Resenha Livro – “A Máquina do Tempo” por Carlos Pompeu

 

Resenha – “A Máquina do Tempo”

por Carlos Pompeu

 

H.G.Wells(1866-1946) apresentou, por meio de seus romances científicos, uma variedade de temas (viagens no tempo, invasão alienígena e invisibilidade por exemplo) que mais tarde foram utilizados como matéria prima por outros escritores de ficção científica. Em 1895, H.G. Wells, escreveu “A Máquina do Tempo”, considerada, sem dúvida, como a primeira obra literária a  tratar do conceito da viagem no tempo.
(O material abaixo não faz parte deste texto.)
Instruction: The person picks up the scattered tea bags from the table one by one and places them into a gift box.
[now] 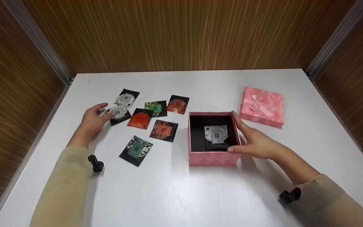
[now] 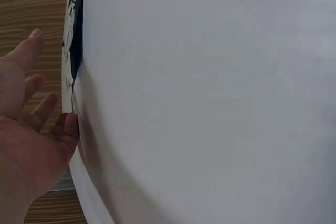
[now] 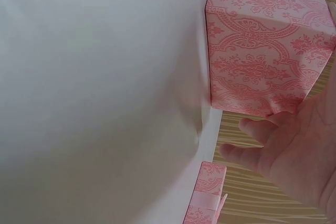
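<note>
My left hand [image 1: 95, 121] reaches to a white-and-black sachet [image 1: 118, 114] on the left, its thumb tip overlapping the sachet's edge in the head view. In the left wrist view the fingers [image 2: 50, 106] are spread and loosely bent, with nothing between them. My right hand [image 1: 257, 142] holds the open pink gift box [image 1: 213, 158] by its right side, thumb at the front rim and forefinger at the back corner. Its other fingers [image 3: 257, 129] extend beside the patterned wall. Inside the box's dark interior lies a silver-and-black sachet [image 1: 216, 136].
Several more sachets lie flat left of the box: another white one [image 1: 127, 98], a green one [image 1: 156, 108], red ones [image 1: 140, 119] and a teal one [image 1: 136, 150] nearest me. The pink lid [image 1: 262, 107] with its bow rests behind right. Wood-grain panels [image 1: 181, 34] enclose the white table.
</note>
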### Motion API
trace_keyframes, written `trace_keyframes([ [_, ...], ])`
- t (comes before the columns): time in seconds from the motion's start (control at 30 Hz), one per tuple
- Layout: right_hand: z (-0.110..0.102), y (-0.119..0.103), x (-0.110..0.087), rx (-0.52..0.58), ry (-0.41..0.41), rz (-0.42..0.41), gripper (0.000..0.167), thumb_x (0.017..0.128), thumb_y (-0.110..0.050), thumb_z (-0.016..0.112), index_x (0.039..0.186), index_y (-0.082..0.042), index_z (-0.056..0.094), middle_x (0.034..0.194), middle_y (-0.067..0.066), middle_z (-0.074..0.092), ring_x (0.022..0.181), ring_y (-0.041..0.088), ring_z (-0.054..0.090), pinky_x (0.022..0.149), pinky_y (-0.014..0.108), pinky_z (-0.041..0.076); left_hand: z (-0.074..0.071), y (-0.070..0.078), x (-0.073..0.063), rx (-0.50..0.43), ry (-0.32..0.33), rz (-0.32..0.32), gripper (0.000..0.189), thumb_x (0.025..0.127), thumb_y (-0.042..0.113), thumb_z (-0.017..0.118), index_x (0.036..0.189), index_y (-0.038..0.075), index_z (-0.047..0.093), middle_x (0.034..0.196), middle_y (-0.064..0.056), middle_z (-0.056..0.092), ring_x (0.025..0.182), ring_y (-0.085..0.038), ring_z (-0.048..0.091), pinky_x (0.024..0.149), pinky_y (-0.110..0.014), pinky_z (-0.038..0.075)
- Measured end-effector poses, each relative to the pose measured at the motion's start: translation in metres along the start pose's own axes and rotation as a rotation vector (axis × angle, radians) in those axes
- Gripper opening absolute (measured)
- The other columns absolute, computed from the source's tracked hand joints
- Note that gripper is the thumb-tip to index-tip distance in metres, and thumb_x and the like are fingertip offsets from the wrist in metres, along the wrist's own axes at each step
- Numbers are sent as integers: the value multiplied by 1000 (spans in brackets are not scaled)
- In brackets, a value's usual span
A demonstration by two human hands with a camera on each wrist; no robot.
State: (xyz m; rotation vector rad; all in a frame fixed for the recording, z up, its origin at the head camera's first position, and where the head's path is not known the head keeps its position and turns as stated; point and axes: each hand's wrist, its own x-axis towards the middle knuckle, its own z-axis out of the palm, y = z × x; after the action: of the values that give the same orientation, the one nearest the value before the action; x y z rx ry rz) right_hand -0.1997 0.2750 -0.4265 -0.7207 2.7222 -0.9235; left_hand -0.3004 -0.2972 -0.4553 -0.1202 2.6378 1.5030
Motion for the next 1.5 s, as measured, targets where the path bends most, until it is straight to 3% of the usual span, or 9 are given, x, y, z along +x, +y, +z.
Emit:
trace_keyframes([
  [0.37,0,0,-2,2,-6,9,122,90,-51,81,172,-16,-2,171,21,27,144,46,46,114,66,38,6,-5,5,141,-28,4,76,106,25,66,166,-1,28,170,-26,26,159,-43,16,128,-53,15],
  [0.73,-1,-2,-1,19,-7,4,121,91,-50,81,172,-15,-1,172,19,24,148,44,42,116,65,35,6,-4,5,270,-38,27,81,103,22,70,166,-3,25,169,-30,26,157,-49,18,127,-57,18],
  [1.23,-1,-2,-1,15,-6,7,121,90,-51,81,172,-16,-1,173,19,22,146,45,44,115,66,36,6,-3,7,289,-26,11,84,101,21,73,167,0,25,166,-31,31,155,-50,22,125,-60,20],
  [1.5,0,-1,-1,24,-3,6,121,90,-50,81,172,-16,0,173,18,21,147,44,43,116,65,36,10,-1,6,279,10,38,81,100,14,73,166,-1,28,161,-33,32,150,-49,32,124,-58,24],
])
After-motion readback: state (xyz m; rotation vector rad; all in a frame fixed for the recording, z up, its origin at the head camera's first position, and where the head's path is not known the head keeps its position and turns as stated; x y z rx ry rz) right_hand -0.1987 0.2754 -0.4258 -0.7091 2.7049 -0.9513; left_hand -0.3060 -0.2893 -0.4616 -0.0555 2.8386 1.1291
 Na trama, o protagonista é conhecido apenas como “o viajante do tempo”. Trata-se de um estudioso que cria uma máquina, com base em conceitos matemáticos, capaz de se mover pela quarta dimensão. Aliás, a dimensão do tempo. Na época, tudo era mera especulação, pois Einstein ainda não havia formulada sua teoria sobre a possibilidade desta questão levantada por Herbert George Wells.

H.G.Wells

O texto de H.G Wells flui e apesar de poucas páginas, cento e poucas, dividido em 12 capítulos, é denso.Cabe ressaltar que sua erudição é impressionante. No início, “o viajante do tempo” faz um relato de sua experiência a alguns amigos. No caso, sua viagem foi para um futuro distante e para sua surpresa, como cidadão do século XIX, não havia nenhum progresso, pelo contrário, os remanescentes da espécie humana, os Elóis e os Morlocks, sendo que os primeiros habitam a superfície, enquanto os outros vivem nos subterrâneos, estão em uma situação inferior, em relação aos avanços científicos, de sua época.
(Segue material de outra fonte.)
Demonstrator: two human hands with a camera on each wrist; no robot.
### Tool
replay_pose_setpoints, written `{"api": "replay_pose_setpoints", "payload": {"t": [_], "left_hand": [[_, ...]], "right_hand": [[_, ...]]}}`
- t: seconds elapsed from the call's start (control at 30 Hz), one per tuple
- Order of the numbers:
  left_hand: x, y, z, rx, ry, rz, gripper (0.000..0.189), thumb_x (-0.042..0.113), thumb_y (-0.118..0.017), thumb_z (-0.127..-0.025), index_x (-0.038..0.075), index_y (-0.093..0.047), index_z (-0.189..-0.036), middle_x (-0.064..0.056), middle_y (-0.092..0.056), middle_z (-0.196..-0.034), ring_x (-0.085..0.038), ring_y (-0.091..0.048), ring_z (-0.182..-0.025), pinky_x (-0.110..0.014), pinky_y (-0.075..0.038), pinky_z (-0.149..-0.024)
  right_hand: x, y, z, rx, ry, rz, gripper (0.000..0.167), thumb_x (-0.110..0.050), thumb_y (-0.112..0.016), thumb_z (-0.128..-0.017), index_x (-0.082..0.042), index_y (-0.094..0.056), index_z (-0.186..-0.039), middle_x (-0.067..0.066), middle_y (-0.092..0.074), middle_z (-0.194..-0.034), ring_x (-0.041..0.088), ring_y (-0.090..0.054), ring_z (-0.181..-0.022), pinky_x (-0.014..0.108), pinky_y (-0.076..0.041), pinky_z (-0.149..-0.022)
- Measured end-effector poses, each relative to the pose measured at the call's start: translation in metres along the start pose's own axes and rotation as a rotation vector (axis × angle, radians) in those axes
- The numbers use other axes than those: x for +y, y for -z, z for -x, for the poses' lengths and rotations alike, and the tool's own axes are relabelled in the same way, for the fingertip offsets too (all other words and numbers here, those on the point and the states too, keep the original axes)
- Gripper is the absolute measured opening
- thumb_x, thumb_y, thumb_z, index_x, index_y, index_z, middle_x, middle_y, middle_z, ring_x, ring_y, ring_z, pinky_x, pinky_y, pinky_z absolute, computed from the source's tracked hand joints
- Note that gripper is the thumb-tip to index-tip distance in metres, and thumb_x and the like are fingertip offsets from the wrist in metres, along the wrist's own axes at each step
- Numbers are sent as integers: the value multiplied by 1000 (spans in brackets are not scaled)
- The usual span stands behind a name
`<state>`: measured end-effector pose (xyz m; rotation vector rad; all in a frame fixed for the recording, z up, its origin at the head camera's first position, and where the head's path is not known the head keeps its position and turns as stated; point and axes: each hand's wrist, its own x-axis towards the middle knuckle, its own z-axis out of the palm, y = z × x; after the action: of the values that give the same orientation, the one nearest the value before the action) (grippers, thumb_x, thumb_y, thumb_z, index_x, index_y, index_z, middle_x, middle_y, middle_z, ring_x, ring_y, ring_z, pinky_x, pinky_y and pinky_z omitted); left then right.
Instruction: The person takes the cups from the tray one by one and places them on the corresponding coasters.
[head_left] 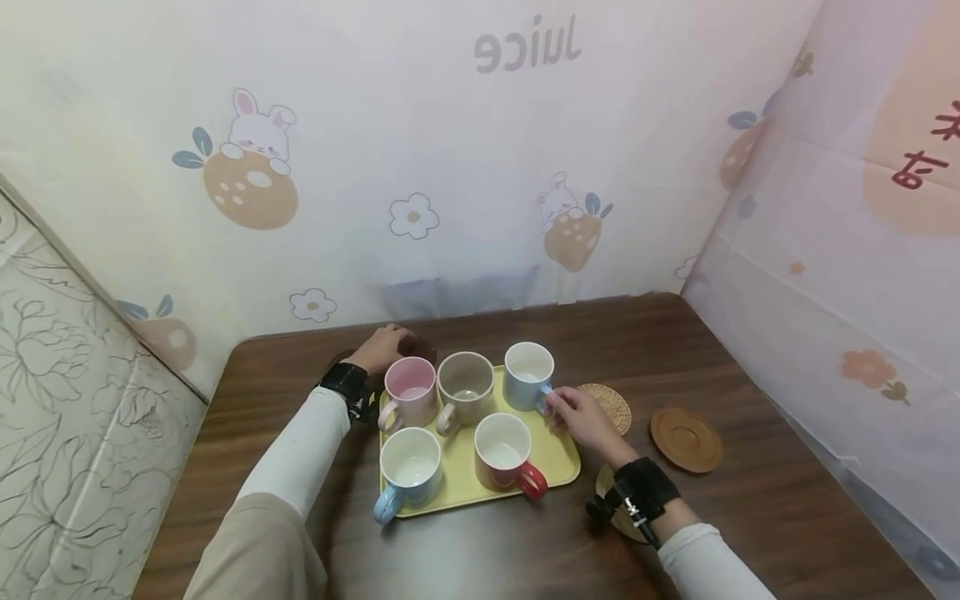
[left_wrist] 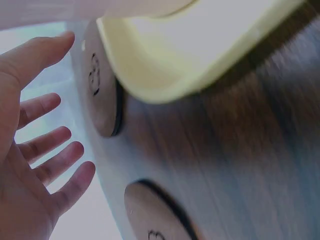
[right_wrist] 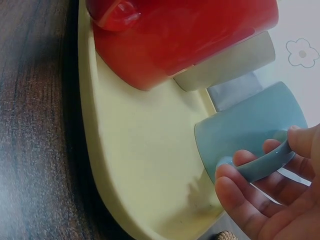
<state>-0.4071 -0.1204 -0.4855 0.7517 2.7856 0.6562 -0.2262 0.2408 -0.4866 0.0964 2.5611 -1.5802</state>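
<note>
My right hand [head_left: 588, 423] pinches the handle [right_wrist: 265, 167] of a light blue mug [head_left: 522, 390] at the back right of a yellow tray [head_left: 557, 462]. Fingers and thumb curl round that handle in the right wrist view. Beyond the tray's back left corner is my left hand [head_left: 381, 348], its fingers spread and holding nothing in the left wrist view. Near it lie a dark round coaster [head_left: 422, 350] and a pink mug [head_left: 411, 396]. Also on the tray stand a greyish-beige mug [head_left: 467, 400], a red mug [right_wrist: 185, 40] with a white inside, and a blue mug [head_left: 414, 475] at the front left.
To the tray's right lie a woven coaster [head_left: 611, 406], a brown wooden saucer [head_left: 686, 440] and another round mat [head_left: 628, 521] partly under the right wrist. A second dark coaster [left_wrist: 152, 212] shows in the left wrist view. Printed cloth walls [head_left: 360, 150] border the wooden table [head_left: 750, 500].
</note>
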Motion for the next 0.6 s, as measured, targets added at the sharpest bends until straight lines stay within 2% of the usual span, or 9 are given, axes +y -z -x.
{"api": "replay_pose_setpoints", "payload": {"t": [0.1,0.3,0.4,0.6], "left_hand": [[-2,7,5,26,10,-28,61,37,-71,-85,2,-57,-133,-21,-53,-134,-38,-46,-128,-54,-40,-106],[-5,20,24,92,86,-22,60,36,-68,-90,2,-52,-137,-23,-50,-138,-40,-44,-130,-56,-39,-106],[-2,25,31,113,112,2,60,36,-66,-92,1,-50,-139,-25,-48,-141,-42,-41,-133,-57,-37,-108],[9,31,37,168,127,31,58,36,-62,-94,1,-50,-139,-25,-48,-140,-43,-41,-132,-57,-37,-107]], "right_hand": [[-1,1,0,1,-1,3,32,-22,-50,-103,7,-61,-111,21,-65,-95,23,-65,-77,36,-57,-71],[1,2,-5,-10,5,-1,33,-22,-50,-103,9,-61,-110,22,-65,-96,24,-67,-77,35,-58,-71],[2,4,-6,-11,15,-13,33,-20,-49,-103,10,-60,-111,25,-65,-96,25,-67,-76,35,-58,-70],[3,9,-9,18,34,-16,33,-19,-48,-104,11,-60,-110,25,-65,-95,23,-67,-74,34,-58,-69]]}}
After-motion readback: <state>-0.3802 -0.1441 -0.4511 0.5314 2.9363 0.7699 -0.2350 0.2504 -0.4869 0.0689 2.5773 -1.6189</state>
 Durante sua aventura pelo futuro, o viajante do tempo encontra Weenna, uma Elói, com quem tem um breve affair. Também se envolve com os Morlocks, suspeitos de furtarem seu artefato que permite se mover pela quarta dimensão. Apesar da temática propícia ao gênero aventura e ação, como os romances de capa e espada, a leitura em si, de “A Máquina do Tempo” sinaliza outra direção. 

Isso ocorre porque o escritor acreditava que a sociedade poderia ser melhor organizada. Seu pensamento crítico, de índole socialista, considerava-se um utópico, está expresso ao longo de sua obra. Assim, utiliza-se de elementos da ficção científica, como colocar a ação em um futuro distante, para por meio de uma alegoria retratar as injustiças sociais do sistema capitalista. Portanto, o viajante do tempo percebe que no futuro essas injustiças ainda persistem. Enfim, “A Máquina do Tempo”, é um livro que faz pensar.